The results are fundamental in the study of problems of optimum control of network industrial construction.

Basic concepts and designations, the space of functions on the graph. In section contains a few proposals that are used in the study. Designations are used, taken in [3, 4]: r is the limited geometric graph; the ribs 7 of the graph are parameterized [0,1]; dr is many boundary knots Z; J(r) is many internal knots £, with this settings xq and x^ knots Z and £ ribs 7 take the values 0 or 1 depending on the parameterized 7 of [0,1]; To is the combination of all ribs that do not contain ending points; r = To x (0,t), drt = dr x (0,t) (t e [0,T]). Throughout the work uses Lebesgue integral for the field To or rt: f f (x)dx = f f (x)dx = £ f (x)ydx or f f (x,t)dxdt = £ f (x,t)Ydxdt, f (-)7 is

ro r Y rt Yt

narrowing function f (■) on an ribs 7.

Relabel L2 (r) the space of integrable on r functions with square (similarly, you enter a space L2(rT) and L1(rT)); W!(r) is the space of functions from L2(r) with generalized derivative first-order also from L2(r); W 1(rT) is the space of functions from L2(rT) with all the generalized derivatives first-order of L2(rT); L2j1(rT) is the space of functions from L1(rT) with norm

t/ \1/2

MI¿2,i(rT) =f (f u2(x,t)dx) dt.

Remark 1. It should be noted what elements W1 (rT) defined on each section of the cylinder rT plane t = t0 as elements of the space L2(r) and are continuous on t in the norm L2(r) (see also [1, p. 70]).

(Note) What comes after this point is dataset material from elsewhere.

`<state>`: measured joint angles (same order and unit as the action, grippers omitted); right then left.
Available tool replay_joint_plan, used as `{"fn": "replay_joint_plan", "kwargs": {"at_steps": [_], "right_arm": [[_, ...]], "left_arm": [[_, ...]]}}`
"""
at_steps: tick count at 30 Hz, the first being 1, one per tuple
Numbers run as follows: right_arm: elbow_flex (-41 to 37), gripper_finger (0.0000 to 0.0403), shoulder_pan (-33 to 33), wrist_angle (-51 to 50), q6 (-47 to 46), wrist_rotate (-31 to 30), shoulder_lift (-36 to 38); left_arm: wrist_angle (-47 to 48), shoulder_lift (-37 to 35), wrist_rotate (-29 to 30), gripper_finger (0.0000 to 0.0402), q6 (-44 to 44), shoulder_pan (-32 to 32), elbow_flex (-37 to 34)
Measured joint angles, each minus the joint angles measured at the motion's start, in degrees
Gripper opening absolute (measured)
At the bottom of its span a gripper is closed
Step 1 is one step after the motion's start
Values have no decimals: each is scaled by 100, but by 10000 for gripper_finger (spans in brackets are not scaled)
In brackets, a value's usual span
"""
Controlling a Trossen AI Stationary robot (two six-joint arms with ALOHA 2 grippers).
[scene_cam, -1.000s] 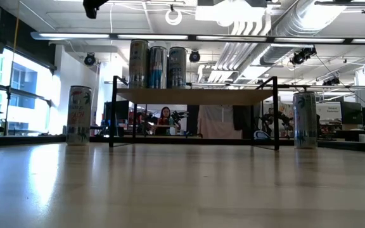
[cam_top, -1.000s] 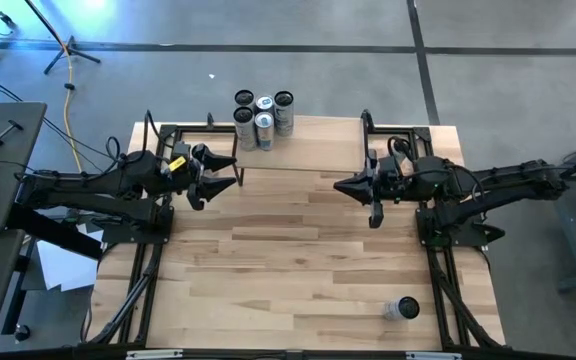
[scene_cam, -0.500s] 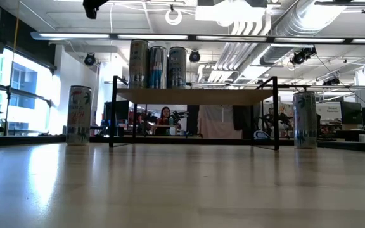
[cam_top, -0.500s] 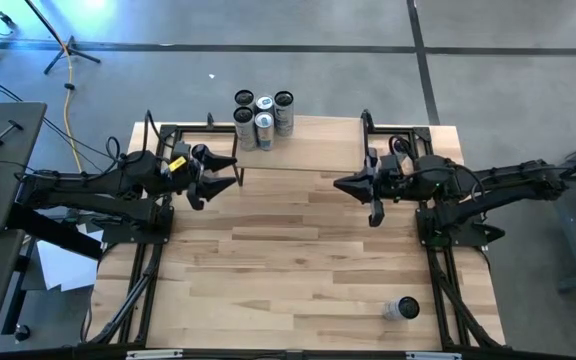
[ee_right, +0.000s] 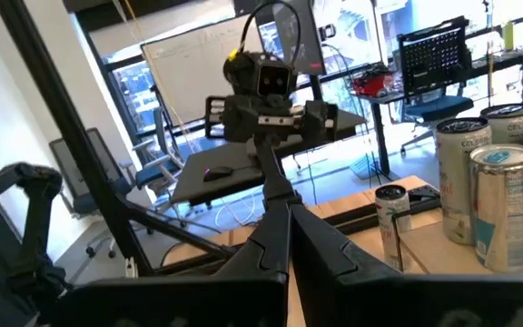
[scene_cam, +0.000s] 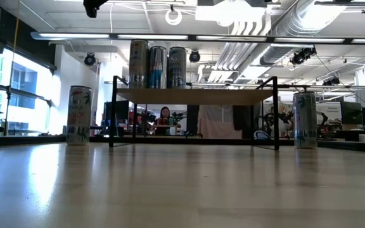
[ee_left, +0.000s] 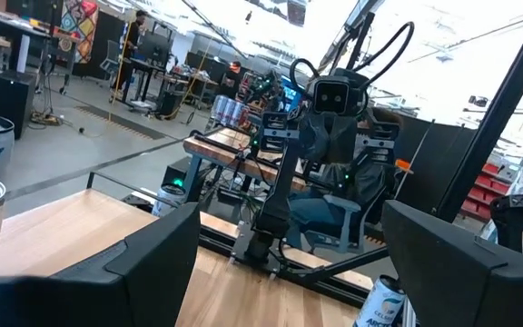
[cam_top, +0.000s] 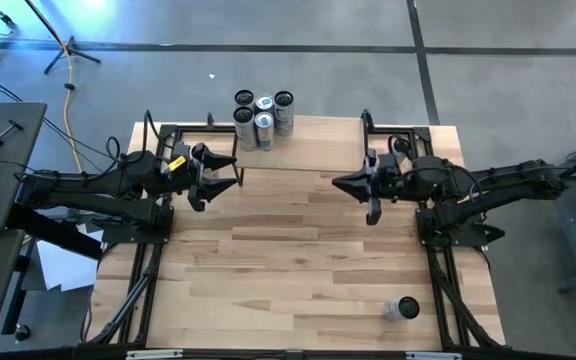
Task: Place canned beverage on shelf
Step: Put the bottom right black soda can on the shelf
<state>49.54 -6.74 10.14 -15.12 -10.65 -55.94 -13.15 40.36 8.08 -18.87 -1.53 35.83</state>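
Observation:
The shelf (cam_top: pixel 308 145) stands at the table's far edge, with several cans (cam_top: pixel 263 115) upright on its far left corner. In the low view two more cans stand on the tabletop, one left of the shelf (scene_cam: pixel 79 115) and one right of it (scene_cam: pixel 305 120). Another can (cam_top: pixel 401 309) stands near the table's near right corner. My left gripper (cam_top: pixel 236 171) hovers open at the left, level, pointing toward the right arm. My right gripper (cam_top: pixel 336 183) hovers shut at the right, facing it. Neither has anything between its fingers.
Black metal frames (cam_top: pixel 148 270) run along the table's left and right sides under the arms. The shelf's thin black legs (scene_cam: pixel 113 114) stand on the tabletop. A person (scene_cam: pixel 165 117) sits in the room beyond the table.

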Motion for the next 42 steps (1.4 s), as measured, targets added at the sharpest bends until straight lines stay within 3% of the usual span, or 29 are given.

In space W 1(r) consider the bilinear form

Kw) = f {a(x)^^-^^- + b(x) i^(x)i/(x)Sjdx

with fixed measurable and limited to r0 coefficients a(x), b(x).

Occurs following approval.

Lemma 1 [2, p. 92]. Let the function u(x) e W 1(r) such that t(u, v)-f f (x)n(x)dx =

r

0 for any n(x) e W1 (r) (f (x) e L2(r) is fixed function). Then for any rib 7 c r the narrowing a(x)1 continuously in the end points of the rib 7.

Statement of lemma 1 implies that space W 1(r) contains many Oa(r) functions u(x) e C(r) (C(r) is the space of continuous functions on r) for which each 7 c r the

\ du(x)

>1~dHr

narrowing a{x)1du^1 continuously in the end points 7 and the ratio of

z a(l)7^ik= E a(0)7d-A

for internal knots £ e 7 (in here R(£) and r(^) is of the ribs accordingly oriented "to knot and "from knot £"). The enclosure of the many Oa(T) in norm W2(r) relabel W1 (r); obviously W2 (r)cW2(r).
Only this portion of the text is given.